§ **What to work on**
In the records below, pick out all lines containing the word "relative".

§ **Data provided**
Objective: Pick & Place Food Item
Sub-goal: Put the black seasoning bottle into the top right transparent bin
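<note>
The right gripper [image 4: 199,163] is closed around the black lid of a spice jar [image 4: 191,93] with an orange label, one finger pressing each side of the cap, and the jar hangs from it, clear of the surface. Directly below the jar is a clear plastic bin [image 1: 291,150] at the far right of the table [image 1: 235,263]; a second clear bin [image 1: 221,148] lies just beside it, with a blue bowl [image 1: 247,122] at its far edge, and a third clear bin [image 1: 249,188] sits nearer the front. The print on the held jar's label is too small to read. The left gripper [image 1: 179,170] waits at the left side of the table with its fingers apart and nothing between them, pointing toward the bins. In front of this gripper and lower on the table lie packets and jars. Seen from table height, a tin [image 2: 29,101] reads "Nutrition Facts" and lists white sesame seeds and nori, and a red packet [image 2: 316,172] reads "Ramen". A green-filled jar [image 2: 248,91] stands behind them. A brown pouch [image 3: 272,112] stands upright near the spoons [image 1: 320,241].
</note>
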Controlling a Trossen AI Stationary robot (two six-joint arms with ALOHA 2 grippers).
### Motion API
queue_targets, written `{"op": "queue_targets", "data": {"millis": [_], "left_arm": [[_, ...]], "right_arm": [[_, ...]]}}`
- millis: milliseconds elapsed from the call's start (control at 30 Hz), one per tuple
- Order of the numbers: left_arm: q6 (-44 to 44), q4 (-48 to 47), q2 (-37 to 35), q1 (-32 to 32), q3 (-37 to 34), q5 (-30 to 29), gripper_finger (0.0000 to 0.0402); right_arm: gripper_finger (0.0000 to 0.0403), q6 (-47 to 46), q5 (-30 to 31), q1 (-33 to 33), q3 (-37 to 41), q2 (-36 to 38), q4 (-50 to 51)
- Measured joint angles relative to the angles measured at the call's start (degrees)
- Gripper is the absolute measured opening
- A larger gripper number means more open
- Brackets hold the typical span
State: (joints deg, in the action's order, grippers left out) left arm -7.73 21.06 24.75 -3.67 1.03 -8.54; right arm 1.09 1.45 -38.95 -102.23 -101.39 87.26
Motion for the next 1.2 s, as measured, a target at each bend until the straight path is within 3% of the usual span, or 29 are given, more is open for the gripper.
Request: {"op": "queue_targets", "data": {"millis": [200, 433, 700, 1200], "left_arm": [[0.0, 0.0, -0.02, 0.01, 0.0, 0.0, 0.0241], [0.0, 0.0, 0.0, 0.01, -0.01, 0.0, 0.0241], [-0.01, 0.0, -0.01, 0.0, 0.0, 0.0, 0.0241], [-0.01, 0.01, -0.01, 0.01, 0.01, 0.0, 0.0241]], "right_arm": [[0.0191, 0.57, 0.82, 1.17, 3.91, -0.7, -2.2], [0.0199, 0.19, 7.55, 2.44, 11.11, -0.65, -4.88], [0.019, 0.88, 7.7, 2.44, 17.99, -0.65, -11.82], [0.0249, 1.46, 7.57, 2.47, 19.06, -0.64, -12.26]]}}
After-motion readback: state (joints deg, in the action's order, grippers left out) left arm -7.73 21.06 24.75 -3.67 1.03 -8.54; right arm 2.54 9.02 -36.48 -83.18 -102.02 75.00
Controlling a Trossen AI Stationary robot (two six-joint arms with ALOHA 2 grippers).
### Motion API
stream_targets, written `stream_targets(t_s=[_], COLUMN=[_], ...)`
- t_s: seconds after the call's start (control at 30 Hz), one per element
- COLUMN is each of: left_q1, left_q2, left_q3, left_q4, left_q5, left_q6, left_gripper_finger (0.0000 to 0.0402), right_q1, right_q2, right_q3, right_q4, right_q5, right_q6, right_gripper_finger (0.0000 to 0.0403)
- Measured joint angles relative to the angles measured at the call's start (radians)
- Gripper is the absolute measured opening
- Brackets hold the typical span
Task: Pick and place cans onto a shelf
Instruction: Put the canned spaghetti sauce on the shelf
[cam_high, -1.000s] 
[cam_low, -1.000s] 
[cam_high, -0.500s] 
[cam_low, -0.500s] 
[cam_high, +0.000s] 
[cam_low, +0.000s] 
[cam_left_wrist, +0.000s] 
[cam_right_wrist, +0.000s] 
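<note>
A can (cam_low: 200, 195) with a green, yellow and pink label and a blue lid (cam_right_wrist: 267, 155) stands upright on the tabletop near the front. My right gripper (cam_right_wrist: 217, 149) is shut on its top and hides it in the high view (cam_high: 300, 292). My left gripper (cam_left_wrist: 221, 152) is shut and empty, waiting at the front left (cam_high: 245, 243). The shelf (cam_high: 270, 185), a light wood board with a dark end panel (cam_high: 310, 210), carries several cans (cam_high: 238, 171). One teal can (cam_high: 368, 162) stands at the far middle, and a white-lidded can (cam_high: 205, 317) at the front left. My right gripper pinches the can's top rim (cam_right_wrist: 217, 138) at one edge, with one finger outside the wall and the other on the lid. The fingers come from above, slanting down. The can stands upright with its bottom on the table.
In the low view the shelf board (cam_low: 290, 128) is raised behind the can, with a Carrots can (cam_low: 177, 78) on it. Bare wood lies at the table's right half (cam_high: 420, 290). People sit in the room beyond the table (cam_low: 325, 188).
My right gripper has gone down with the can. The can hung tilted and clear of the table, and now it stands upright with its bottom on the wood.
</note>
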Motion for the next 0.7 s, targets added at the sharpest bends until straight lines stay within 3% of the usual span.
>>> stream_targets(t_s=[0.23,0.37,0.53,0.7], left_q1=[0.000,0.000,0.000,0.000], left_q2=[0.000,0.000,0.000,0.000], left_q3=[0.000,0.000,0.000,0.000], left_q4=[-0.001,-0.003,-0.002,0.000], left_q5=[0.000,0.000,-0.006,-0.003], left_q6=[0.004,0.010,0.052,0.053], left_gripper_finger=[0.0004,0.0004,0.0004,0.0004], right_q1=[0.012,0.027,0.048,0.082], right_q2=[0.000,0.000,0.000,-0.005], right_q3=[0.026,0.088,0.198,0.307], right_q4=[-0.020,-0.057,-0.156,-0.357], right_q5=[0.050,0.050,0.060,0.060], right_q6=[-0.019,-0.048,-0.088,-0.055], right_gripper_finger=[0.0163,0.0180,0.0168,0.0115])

§ **Your response**
- Measured joint angles relative to the angles measured at the call's start (degrees)
- Measured joint angles relative to the angles measured at the call's start (radians)

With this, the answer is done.